My goal is to build and monitor an ETL pipeline that will transform the data and write it to the analytics DB. (Preferably using a streaming approach.)

My idea was to:

  • have the web app produce a JSON representation of the relevant data, write it to a message broker of some kind (say RabbitMQ).
  • use Airflow to structure and monitor the ETL process

The part I am confused about is:

  1. How to have Airflow subscribe to the message broker in a way that a given pipeline is triggered every time a message is received?
  2. (If the above is possible), does this approach make sense? (In particular using Airflow in a stream-like approach, rather than in a scheduled, batch approach.)
  3. (If 1 is not possible) I have a few follow-up questions below.

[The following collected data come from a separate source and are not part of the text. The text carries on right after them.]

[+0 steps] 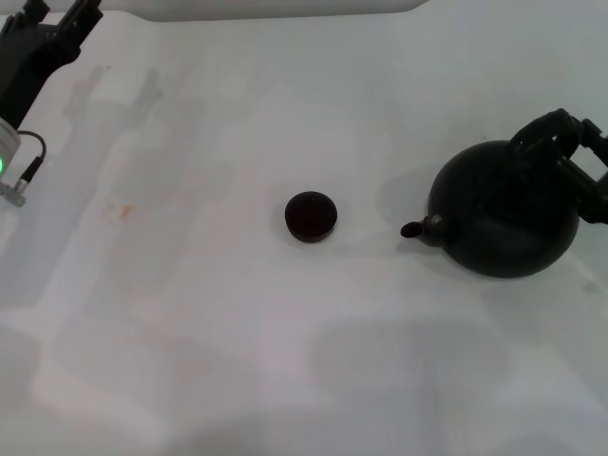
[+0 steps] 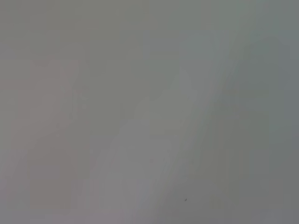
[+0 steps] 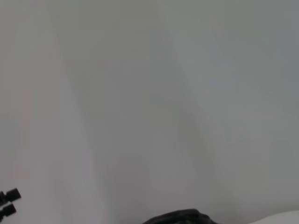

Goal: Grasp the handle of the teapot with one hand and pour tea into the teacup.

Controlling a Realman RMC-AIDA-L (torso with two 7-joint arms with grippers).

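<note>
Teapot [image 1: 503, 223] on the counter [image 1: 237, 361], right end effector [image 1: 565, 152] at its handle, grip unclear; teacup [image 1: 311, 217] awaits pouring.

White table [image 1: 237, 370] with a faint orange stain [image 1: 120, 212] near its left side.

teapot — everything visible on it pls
The teapot is a large, round, squat pot in matte black, standing upright on the white table at the robot's right. Its short spout points toward the teacup, which stands apart from it. The right gripper is at the top of the pot, over where the handle would be; the handle itself cannot be made out, nor whether the gripper touches it. The right wrist view shows only a dark curved edge, probably part of the pot.
</note>
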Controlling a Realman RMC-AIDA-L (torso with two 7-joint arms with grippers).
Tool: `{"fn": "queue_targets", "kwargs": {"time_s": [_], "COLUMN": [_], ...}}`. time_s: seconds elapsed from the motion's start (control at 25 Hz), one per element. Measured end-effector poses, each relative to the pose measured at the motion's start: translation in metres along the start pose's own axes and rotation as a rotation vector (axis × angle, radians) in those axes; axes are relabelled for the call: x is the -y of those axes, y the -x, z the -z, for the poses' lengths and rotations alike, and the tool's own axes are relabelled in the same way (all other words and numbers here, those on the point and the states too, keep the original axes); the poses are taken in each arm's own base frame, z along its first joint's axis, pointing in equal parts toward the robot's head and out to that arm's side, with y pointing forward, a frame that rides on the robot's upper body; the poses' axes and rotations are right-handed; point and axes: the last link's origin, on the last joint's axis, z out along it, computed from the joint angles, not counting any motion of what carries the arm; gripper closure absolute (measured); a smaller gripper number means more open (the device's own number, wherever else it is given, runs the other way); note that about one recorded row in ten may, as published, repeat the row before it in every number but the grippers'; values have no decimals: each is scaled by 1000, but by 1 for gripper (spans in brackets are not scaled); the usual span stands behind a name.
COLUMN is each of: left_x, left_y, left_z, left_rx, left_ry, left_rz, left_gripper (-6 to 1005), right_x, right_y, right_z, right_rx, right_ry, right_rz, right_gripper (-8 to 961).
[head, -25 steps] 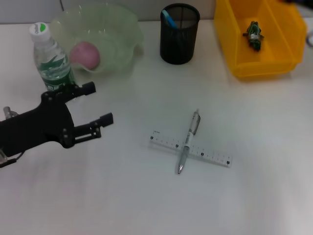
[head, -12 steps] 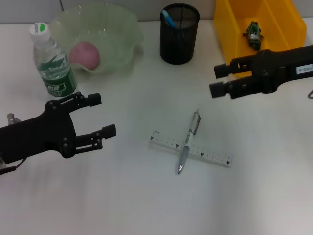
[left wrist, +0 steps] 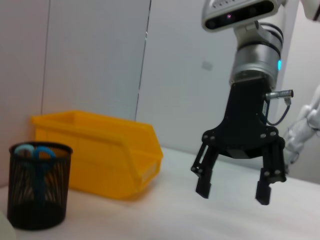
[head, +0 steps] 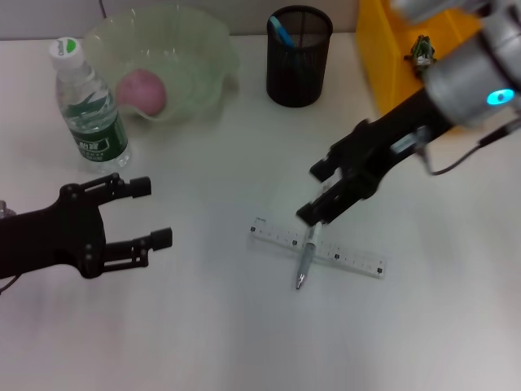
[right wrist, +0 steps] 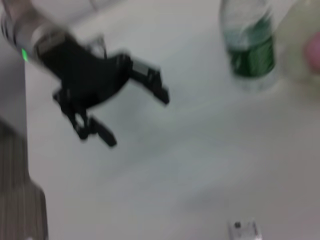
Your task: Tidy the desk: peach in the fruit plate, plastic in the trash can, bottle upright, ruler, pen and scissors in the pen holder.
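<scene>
My right gripper hangs open over the upper end of the grey pen, which lies across the clear ruler mid-table. The left wrist view shows that right gripper with its fingers spread. At the left, my left gripper is open and holds nothing; it also shows in the right wrist view as the left gripper. The bottle stands upright at the far left. The peach lies in the green fruit plate. Blue scissors stick out of the black mesh pen holder. Green plastic lies in the yellow trash can.
The pen holder and the yellow trash can stand along the table's back edge. The bottle is close behind my left gripper. Bare white tabletop lies between the two grippers and in front of the ruler.
My right arm has swung in from the right and come down over the pen. The left gripper has drawn back slightly toward the left, away from the bottle.
</scene>
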Motion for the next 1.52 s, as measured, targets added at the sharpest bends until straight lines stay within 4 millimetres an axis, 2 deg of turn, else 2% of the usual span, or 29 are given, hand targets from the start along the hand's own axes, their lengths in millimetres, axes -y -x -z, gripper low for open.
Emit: {"fn": "queue_targets", "kwargs": {"time_s": [0.08, 0.24, 0.36, 0.56, 0.64, 1.52], "left_x": [-1, -2, -2, 0, 0, 1], "left_y": [4, 8, 10, 9, 8, 11], "left_z": [3, 6, 5, 7, 8, 6], "left_rx": [36, 68, 92, 103, 103, 111], "left_ry": [10, 20, 31, 28, 23, 8], "left_rz": [4, 8, 7, -8, -11, -12], "left_gripper": [165, 165, 164, 164, 164, 165], "right_x": [-4, -6, -10, -11, -14, -17], "right_y": [16, 22, 27, 28, 25, 16], "right_z": [-23, -34, -50, -57, -67, -96], "right_rx": [-109, -156, -203, -218, -236, -255], "right_ry": [-44, -76, -112, -128, -138, -168], "right_rz": [48, 79, 132, 159, 191, 250], "right_gripper": [115, 115, 115, 116, 116, 116]}}
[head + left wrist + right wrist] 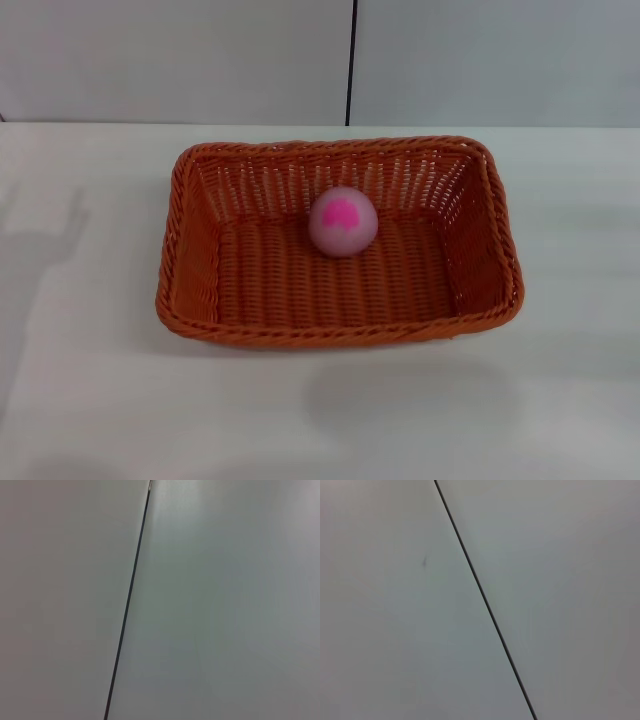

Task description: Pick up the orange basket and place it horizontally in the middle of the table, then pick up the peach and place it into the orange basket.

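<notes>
The orange basket (250,280) lies with its long side across the middle of the white table (90,400) in the head view. Inside it, toward the far wall, rests the peach (343,221), pale pink with a magenta patch on top. Neither gripper appears in any view. Both wrist views hold only a plain grey wall with a thin dark seam (129,600) (485,600).
A grey wall with a vertical dark seam (351,60) rises behind the table's far edge. Faint shadows fall on the tabletop at the left (40,230) and in front of the basket (410,400).
</notes>
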Robot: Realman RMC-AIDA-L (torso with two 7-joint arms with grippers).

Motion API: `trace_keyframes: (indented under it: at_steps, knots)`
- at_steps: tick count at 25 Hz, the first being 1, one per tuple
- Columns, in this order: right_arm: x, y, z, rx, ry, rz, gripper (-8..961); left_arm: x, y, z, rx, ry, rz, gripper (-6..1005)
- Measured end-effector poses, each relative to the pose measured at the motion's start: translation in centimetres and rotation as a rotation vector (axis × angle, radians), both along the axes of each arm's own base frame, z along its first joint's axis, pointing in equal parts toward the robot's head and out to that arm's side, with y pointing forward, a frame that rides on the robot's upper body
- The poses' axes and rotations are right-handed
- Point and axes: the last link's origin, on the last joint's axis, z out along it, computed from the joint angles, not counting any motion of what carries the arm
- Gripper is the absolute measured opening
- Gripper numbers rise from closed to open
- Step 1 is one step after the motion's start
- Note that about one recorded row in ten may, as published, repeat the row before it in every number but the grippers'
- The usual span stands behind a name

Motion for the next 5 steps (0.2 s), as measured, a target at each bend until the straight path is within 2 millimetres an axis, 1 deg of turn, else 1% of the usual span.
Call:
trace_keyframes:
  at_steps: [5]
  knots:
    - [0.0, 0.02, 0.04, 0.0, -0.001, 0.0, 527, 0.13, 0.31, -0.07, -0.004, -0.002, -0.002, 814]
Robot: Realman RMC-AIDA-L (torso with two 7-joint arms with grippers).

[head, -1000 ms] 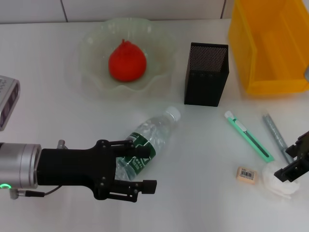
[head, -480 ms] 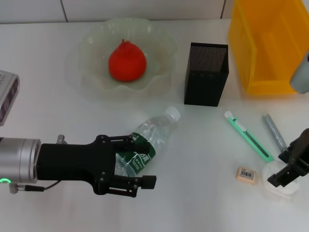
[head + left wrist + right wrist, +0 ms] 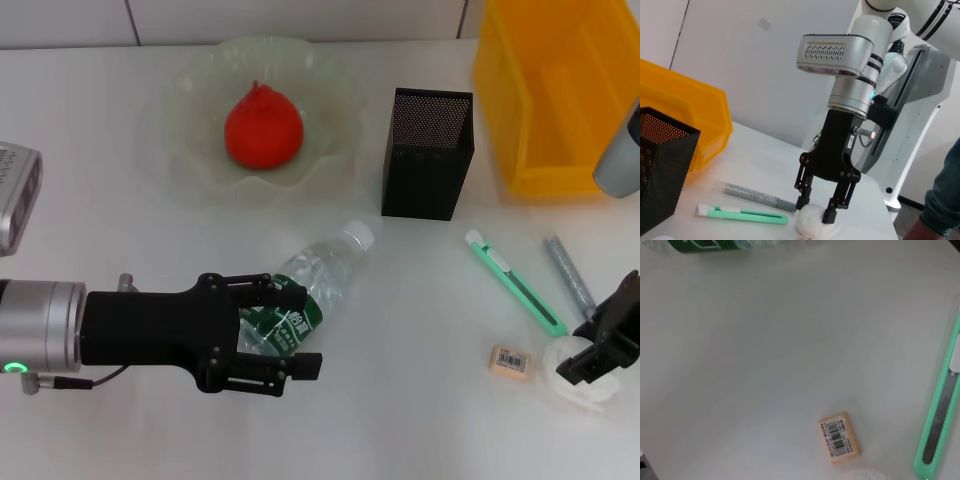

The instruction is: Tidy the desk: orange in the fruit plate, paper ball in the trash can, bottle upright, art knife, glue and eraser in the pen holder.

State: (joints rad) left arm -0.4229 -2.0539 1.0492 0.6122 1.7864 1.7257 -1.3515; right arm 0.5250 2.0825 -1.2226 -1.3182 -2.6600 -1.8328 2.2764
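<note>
The orange point(image 3: 263, 127) lies in the fruit plate point(image 3: 190, 85). On its side on the desk point(image 3: 420, 330) rests the bottle point(image 3: 318, 280), cap toward the pen holder point(image 3: 427, 152). My left gripper point(image 3: 298, 330) is open, its black fingers on either side of the bottle's green-labelled lower half. Over the paper ball point(image 3: 815, 226) my right gripper point(image 3: 813, 210) stands open, fingertips down beside the ball's top. The art knife point(image 3: 515, 283), glue point(image 3: 568, 272) and eraser point(image 3: 508, 360) lie near it. The trash can point(image 3: 560, 90) is at the back right.
A silver box-shaped part point(image 3: 15, 195) sits at the left edge. The right wrist view shows the eraser point(image 3: 839, 437), the art knife point(image 3: 940, 410) and a bit of the bottle point(image 3: 715, 245). A person's leg point(image 3: 940, 200) shows beyond the desk's edge.
My left gripper has shifted slightly away from me along the bottle, its fingers staying apart. My right gripper has come down a little onto the paper ball.
</note>
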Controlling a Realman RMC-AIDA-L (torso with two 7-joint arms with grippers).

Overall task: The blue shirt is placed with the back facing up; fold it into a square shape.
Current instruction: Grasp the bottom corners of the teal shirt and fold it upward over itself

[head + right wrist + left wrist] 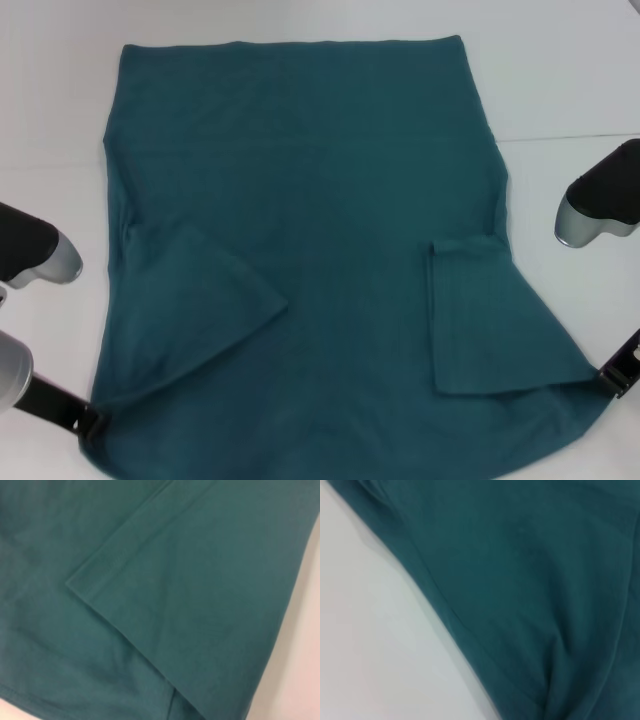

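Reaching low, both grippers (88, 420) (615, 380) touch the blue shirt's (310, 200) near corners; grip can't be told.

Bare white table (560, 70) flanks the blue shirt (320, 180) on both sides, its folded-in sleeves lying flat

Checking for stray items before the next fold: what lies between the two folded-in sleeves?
Only the blue shirt: its own smooth back panel lies between the left sleeve and right sleeve, per the head view.
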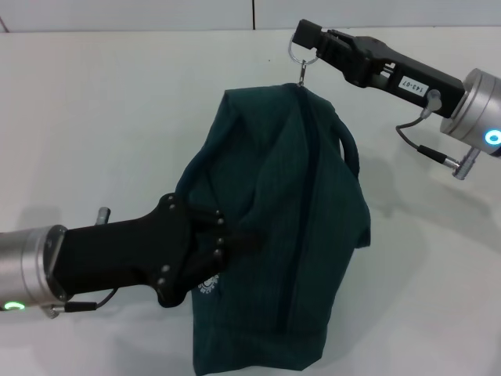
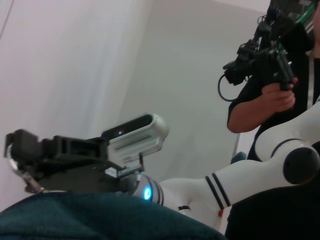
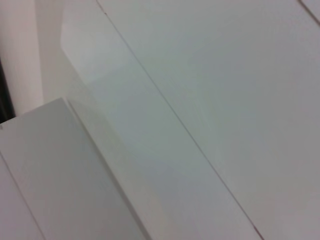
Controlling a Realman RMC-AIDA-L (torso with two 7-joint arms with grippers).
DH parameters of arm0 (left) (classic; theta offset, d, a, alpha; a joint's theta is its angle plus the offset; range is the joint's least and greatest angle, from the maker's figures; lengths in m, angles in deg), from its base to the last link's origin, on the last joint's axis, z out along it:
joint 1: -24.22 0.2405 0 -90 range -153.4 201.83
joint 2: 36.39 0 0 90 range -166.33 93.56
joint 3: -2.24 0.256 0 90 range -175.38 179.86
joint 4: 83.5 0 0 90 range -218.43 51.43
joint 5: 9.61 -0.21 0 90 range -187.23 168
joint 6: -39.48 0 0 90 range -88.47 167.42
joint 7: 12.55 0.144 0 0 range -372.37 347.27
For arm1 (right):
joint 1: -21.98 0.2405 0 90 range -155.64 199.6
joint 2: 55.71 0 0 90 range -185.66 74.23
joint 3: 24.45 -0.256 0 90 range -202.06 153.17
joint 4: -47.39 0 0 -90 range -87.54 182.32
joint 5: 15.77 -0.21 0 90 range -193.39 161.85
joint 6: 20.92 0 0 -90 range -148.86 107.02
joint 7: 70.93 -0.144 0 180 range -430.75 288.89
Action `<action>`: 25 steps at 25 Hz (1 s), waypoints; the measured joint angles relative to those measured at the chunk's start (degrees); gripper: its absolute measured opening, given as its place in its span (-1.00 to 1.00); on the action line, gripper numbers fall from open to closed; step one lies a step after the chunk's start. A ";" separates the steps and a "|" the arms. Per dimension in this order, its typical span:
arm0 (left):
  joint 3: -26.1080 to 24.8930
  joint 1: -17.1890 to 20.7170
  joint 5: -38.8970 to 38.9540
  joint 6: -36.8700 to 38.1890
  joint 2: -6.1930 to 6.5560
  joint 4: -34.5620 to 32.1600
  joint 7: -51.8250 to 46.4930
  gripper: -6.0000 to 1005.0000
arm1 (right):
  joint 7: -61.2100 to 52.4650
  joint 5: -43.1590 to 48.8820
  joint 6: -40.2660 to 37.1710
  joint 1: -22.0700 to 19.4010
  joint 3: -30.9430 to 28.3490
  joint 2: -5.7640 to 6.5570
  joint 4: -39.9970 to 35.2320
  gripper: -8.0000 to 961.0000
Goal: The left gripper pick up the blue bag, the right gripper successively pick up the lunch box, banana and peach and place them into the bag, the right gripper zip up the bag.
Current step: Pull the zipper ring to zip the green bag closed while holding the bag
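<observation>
Left gripper (image 1: 223,239) clamps the blue bag (image 1: 290,243); right gripper (image 1: 307,41) pinches its ring-pull (image 1: 298,55).

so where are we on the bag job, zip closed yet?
Nearly done. No lunch box, banana or peach shows on the white table, so they are presumably inside the dark teal fabric bag. The left pincer grips the bag's side. The right pincer is shut on the silver ring-pull at the bag's far end, and the zip line looks closed. Left: release the pull.
</observation>
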 joint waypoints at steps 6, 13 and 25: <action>-0.30 0.78 0.31 1.48 0.29 0.00 0.69 -0.89 | 0.40 0.00 1.07 -0.45 -0.29 0.00 -0.06 -0.88; -3.61 2.11 1.60 1.06 1.31 0.03 0.24 -0.90 | 2.04 -0.53 -2.45 -2.90 -2.30 0.36 -1.28 -0.88; -10.38 1.15 0.79 -8.65 1.16 -0.01 -3.22 -0.89 | -0.63 -1.89 -11.18 -7.98 -5.96 0.47 0.23 -0.88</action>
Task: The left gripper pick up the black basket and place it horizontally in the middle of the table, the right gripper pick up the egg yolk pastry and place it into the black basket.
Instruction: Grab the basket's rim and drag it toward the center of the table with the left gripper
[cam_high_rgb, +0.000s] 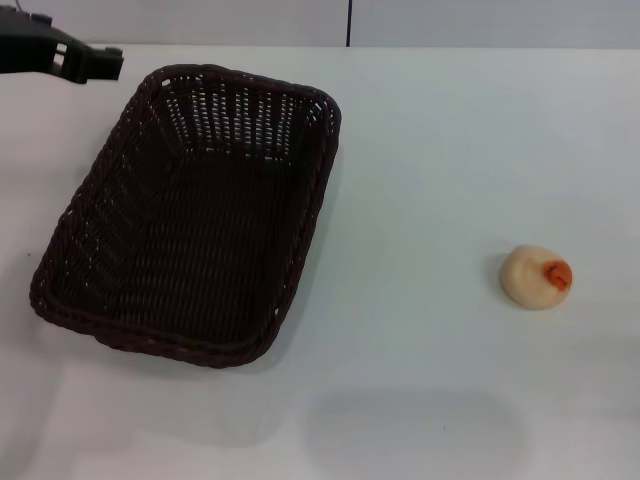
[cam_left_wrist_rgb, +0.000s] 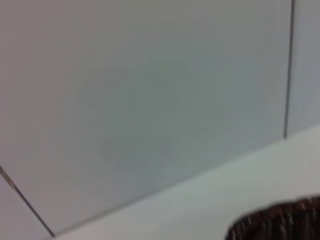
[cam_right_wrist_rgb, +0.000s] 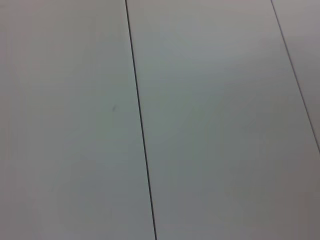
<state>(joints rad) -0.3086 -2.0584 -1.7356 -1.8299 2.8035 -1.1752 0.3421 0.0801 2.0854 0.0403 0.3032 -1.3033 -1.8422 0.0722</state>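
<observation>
The black basket (cam_high_rgb: 190, 215) lies empty on the left half of the white table (cam_high_rgb: 430, 160), its long side running away from me, slightly slanted. A bit of its rim shows in the left wrist view (cam_left_wrist_rgb: 280, 225). My left gripper (cam_high_rgb: 95, 62) hangs at the far left, just beyond the basket's far left corner and apart from it. The egg yolk pastry (cam_high_rgb: 537, 276) sits alone on the table at the right, its orange-red spot facing right. My right gripper is out of view.
A pale panelled wall with dark seams stands behind the table (cam_high_rgb: 349, 22). It fills most of the left wrist view (cam_left_wrist_rgb: 150, 100) and all of the right wrist view (cam_right_wrist_rgb: 200, 120). A faint shadow lies on the table near the front (cam_high_rgb: 410, 430).
</observation>
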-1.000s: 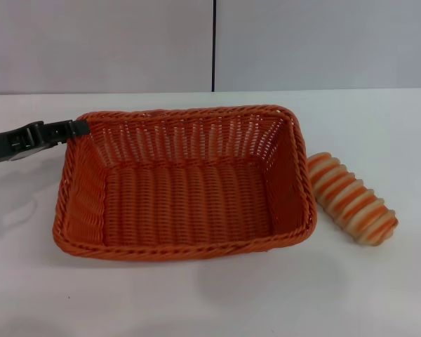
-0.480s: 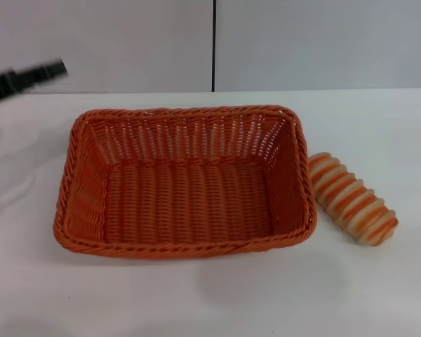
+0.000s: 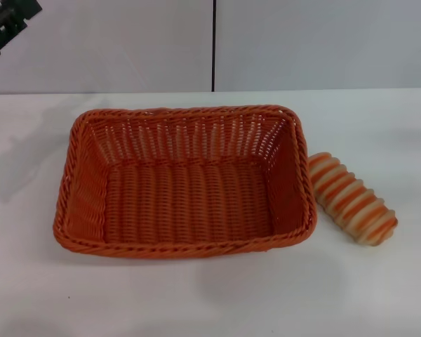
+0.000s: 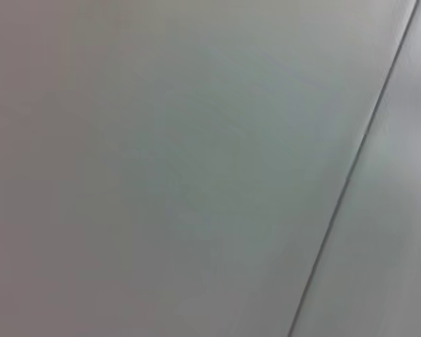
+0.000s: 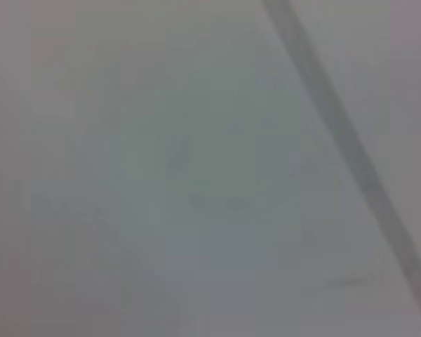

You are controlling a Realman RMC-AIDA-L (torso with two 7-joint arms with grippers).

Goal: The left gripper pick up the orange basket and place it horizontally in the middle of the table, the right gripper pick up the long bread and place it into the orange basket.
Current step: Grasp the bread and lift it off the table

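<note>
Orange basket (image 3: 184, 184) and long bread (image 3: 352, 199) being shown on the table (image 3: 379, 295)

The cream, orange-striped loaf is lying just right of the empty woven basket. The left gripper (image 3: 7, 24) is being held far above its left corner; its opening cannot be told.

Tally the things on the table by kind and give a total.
orange basket: 1
long bread: 1
Total: 2, both resting on the table, the bread outside the basket, by its right end.
</note>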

Follow-up questions if architecture above is not feasible:

  1. why is not possible?
  2. what would be an alternative way to construct a streaming approach that would allow some of form of monitoring/management of tasks out of the box?
  3. would it be a more standard approach to let Airflow schedule retrieval of data in small batches and what are the components of the trade-off between this approach and streaming approach?

Any form of feedback on these questions is much welcome.